**Your assignment:** Output only the lines from the start of the entries through the line holding "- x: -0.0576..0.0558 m". Each line must match the original exactly.

**Data extracts:**
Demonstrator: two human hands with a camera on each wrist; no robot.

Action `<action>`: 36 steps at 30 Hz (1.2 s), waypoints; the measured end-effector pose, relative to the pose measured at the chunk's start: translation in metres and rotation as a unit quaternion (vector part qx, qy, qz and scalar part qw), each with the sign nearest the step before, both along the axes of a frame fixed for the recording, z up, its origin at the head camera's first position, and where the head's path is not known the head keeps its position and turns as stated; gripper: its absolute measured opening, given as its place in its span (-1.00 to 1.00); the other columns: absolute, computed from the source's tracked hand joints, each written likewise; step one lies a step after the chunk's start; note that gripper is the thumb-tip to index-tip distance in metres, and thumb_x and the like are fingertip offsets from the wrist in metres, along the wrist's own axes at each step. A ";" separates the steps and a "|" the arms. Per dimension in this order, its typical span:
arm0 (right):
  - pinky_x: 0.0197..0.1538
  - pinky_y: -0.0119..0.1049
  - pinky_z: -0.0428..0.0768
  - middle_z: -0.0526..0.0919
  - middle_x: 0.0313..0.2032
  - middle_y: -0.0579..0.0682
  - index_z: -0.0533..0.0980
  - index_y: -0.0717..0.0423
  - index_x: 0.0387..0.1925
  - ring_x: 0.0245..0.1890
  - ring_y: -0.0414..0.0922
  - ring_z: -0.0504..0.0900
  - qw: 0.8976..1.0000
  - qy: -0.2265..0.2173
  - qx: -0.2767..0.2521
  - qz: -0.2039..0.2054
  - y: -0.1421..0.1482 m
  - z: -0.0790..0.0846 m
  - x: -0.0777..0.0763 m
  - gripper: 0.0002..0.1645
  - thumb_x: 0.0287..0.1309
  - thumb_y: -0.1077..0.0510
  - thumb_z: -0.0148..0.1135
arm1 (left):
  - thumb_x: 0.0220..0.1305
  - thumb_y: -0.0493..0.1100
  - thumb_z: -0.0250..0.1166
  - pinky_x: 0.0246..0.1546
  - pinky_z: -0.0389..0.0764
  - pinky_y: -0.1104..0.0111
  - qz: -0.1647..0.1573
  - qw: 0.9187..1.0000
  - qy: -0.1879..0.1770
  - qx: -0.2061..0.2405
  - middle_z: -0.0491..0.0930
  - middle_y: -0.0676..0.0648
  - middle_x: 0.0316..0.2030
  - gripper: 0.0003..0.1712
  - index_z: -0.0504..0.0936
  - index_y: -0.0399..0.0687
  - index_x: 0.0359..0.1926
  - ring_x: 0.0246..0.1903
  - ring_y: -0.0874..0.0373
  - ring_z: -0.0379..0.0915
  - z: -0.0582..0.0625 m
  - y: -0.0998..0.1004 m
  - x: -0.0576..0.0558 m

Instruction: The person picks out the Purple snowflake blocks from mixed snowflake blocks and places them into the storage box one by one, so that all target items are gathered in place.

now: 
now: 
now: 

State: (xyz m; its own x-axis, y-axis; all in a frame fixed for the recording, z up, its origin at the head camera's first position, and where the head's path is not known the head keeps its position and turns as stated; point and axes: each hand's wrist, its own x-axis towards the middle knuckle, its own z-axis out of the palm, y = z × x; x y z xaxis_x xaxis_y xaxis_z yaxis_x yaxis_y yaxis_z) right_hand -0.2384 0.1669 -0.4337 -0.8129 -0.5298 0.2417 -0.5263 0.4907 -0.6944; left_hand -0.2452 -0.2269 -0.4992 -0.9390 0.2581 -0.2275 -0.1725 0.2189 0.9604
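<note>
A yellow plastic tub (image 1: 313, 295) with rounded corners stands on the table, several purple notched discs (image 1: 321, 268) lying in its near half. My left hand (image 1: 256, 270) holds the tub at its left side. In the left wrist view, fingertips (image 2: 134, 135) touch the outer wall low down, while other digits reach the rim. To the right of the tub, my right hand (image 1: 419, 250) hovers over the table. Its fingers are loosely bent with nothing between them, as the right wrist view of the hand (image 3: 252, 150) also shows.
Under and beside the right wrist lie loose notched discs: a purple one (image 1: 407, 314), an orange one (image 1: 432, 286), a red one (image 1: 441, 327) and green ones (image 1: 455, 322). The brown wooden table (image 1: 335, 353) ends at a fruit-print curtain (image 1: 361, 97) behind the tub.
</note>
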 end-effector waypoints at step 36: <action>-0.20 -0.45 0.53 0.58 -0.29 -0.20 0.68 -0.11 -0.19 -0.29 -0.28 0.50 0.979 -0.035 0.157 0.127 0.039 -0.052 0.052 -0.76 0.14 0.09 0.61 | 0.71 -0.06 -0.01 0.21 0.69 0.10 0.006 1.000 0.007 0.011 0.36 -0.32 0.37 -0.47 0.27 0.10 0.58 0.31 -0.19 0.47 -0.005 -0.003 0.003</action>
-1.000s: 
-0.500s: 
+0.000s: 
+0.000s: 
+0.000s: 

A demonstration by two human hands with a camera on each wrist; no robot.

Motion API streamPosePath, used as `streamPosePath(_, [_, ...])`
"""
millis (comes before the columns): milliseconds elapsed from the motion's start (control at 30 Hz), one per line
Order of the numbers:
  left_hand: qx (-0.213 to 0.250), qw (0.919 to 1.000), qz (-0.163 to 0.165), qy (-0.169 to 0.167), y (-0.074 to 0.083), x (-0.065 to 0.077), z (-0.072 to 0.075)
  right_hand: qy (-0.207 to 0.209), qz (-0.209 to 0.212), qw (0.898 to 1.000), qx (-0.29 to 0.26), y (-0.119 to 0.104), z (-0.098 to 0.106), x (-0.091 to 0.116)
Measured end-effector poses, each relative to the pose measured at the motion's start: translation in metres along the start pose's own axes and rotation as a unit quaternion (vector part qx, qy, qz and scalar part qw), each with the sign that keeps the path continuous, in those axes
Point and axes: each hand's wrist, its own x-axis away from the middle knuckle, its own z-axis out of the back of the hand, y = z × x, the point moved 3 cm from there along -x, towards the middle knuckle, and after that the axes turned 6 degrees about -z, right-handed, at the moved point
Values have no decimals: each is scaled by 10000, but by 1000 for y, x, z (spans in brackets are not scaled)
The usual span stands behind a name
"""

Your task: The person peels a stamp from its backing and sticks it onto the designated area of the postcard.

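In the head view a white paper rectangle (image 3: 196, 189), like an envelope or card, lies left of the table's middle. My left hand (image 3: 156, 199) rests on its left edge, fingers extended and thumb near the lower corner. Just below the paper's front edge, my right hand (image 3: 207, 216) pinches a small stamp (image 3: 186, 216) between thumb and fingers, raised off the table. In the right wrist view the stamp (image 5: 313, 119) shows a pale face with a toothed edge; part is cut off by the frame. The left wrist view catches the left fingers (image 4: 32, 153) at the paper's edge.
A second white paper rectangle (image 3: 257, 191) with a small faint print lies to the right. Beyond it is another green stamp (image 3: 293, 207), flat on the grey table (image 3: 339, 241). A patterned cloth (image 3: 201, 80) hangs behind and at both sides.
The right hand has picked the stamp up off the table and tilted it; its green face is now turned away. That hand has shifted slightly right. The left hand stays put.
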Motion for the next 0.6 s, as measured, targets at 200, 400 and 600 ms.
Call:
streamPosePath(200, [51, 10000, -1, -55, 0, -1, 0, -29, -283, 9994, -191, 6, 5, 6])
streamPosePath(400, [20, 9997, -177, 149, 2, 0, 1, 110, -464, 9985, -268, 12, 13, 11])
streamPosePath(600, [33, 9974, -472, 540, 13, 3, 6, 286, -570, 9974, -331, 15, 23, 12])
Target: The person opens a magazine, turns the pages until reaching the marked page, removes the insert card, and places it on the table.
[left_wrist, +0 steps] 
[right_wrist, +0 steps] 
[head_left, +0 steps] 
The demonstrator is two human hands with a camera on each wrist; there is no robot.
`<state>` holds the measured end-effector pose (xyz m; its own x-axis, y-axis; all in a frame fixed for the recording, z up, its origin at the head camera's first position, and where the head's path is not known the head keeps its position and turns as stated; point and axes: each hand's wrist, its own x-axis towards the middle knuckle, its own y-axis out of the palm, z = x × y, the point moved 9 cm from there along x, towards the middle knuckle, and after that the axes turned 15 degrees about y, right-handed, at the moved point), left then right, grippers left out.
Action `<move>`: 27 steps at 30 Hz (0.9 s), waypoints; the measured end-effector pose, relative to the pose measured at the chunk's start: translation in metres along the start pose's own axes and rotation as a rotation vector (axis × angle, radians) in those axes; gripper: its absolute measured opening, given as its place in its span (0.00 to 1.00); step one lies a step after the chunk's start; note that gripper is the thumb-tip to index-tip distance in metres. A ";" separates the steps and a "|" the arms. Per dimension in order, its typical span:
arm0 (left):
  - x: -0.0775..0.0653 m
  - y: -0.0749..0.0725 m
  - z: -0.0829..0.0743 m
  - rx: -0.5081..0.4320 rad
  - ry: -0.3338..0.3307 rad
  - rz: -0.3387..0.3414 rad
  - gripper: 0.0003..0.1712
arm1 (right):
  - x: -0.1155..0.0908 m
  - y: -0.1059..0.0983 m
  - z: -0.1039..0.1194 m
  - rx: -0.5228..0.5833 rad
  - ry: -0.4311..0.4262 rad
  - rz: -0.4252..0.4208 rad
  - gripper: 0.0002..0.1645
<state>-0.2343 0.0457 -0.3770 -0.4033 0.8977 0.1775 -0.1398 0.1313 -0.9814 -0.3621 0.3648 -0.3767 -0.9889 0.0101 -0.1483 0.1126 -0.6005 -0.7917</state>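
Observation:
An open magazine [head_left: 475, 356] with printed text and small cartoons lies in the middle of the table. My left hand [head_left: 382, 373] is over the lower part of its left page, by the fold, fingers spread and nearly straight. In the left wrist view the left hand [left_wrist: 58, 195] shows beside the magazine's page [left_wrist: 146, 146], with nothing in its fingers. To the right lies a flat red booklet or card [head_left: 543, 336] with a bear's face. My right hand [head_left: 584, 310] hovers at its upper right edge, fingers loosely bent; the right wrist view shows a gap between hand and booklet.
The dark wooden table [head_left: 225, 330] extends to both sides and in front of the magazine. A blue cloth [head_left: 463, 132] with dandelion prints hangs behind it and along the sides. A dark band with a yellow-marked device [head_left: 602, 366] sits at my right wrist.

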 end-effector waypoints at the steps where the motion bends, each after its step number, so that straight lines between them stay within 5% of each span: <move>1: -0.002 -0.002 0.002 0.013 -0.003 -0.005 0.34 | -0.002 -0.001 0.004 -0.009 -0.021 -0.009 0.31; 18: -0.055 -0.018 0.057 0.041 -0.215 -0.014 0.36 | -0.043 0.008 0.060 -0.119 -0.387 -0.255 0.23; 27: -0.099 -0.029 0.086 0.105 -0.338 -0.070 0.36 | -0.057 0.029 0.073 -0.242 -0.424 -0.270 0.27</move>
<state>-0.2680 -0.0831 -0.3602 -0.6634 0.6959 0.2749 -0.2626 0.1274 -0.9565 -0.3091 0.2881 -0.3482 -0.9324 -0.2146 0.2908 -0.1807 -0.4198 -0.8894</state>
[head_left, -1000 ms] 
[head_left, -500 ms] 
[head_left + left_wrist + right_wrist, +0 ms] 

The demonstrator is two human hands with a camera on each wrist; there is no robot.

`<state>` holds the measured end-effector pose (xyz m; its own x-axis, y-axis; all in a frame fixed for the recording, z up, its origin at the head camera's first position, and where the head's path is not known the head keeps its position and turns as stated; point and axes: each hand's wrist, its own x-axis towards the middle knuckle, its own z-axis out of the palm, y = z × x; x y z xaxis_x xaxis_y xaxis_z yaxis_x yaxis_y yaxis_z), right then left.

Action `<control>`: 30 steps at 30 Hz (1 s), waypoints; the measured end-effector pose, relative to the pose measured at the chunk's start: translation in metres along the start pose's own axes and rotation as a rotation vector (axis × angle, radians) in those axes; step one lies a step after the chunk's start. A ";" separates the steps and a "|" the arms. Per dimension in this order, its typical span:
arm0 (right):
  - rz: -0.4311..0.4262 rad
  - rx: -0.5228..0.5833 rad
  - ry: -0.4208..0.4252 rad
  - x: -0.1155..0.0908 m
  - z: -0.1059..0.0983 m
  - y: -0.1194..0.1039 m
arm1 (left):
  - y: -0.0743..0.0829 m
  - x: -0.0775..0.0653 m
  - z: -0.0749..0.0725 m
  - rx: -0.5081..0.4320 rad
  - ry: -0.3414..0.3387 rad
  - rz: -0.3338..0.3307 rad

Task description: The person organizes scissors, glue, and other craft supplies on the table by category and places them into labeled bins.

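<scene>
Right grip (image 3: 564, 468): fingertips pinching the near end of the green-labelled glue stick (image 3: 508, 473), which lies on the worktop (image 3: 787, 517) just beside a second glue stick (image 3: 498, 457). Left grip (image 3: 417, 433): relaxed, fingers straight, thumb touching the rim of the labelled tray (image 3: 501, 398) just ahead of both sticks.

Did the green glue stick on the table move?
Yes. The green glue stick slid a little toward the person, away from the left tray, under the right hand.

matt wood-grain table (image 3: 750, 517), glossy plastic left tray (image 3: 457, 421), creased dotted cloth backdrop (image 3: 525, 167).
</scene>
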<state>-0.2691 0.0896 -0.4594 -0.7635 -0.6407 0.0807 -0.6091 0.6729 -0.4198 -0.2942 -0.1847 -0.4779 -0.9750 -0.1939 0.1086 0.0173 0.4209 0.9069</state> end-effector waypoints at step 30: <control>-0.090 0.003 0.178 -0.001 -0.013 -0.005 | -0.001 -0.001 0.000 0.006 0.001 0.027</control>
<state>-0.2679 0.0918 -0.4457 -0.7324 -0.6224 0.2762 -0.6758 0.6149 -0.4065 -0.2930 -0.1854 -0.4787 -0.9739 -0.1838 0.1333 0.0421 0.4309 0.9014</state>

**Solution to this task:**
Demonstrator: two human hands with a camera on each wrist; no robot.

Action `<action>`: 36 steps at 30 Hz (1.2 s), waypoints; the measured end-effector pose, relative to the pose measured at the chunk's start: translation in metres and rotation as a unit quaternion (vector part qx, qy, qz and scalar part qw), each with the sign nearest the step before, both along the axes of a frame fixed for the recording, z up, its origin at the head camera's first position, and where the head's path is not known the head keeps its position and turns as stated; gripper: its absolute measured opening, given as its place in its span (-1.00 to 1.00); the other columns: absolute, computed from the source's tracked hand joints, each written likewise; step one lies a step after the chunk's start; note that gripper is the thumb-tip to index-tip distance in metres, and thumb_x and the like are fingertip offsets from the wrist in metres, along the wrist's own axes at each step. A ";" separates the steps and a "|" the arms. Per dimension in this order, its typical span:
arm0 (right):
  - pinky_x: 0.0197..0.1538
  - pinky_y: -0.0119..0.1049
  - pinky_z: -0.0428..0.0768
  - middle_z: -0.0526..0.0919
  - middle_x: 0.0313..0.2032
  - middle_y: -0.0579..0.0682
  - index_z: -0.0533..0.0980
  - index_y: -0.0717..0.0423
  - index_x: 0.0387..0.1925
  - ring_x: 0.0245..0.1890
  - ring_y: -0.0414..0.0922
  - ring_z: -0.0504..0.0900
  - qw: 0.8976..1.0000
  - qy: -0.2265..0.2173
  - qx: -0.2767..0.2521
  - qz: -0.2039..0.2054
  - y: -0.1421..0.1482 m
  - z: -0.0790..0.0846 m
  - x: -0.0777..0.0763 m
  - gripper: 0.0002..0.1645
  - thumb_x: 0.0287..0.1309
  - thumb_y: -0.1077..0.0510
  - thumb_z: -0.0148..0.1135
arm1 (left):
  - thumb_x: 0.0220..0.1305
  - thumb_y: -0.0493..0.1100
  - thumb_z: -0.0250..0.1166
  - pinky_x: 0.0246..0.1546
  - pinky_z: -0.0389..0.0764
  - pinky_y: -0.1104..0.0111
  - qz: -0.1647..0.1573
  - qw: 0.9187..1.0000
  - qy: -0.1879..0.1770
  - qx: -0.2061..0.2405
  - middle_z: -0.0491..0.0930
  - middle_y: -0.0676..0.0648
  - middle_x: 0.0316..0.2030
  - gripper: 0.0003..0.1712
  - index_z: -0.0504..0.0936
  - index_y: -0.0399..0.0687
  - index_x: 0.0359..0.1926
  - ring_x: 0.0246..0.1903
  - ring_y: -0.0874..0.0373
  - ring_z: -0.0379..0.0915
  - z: -0.0582..0.0625 m
  - y: -0.0998..0.1004 m
  - x: -0.0576..0.0558 m

Nothing further is required of this output.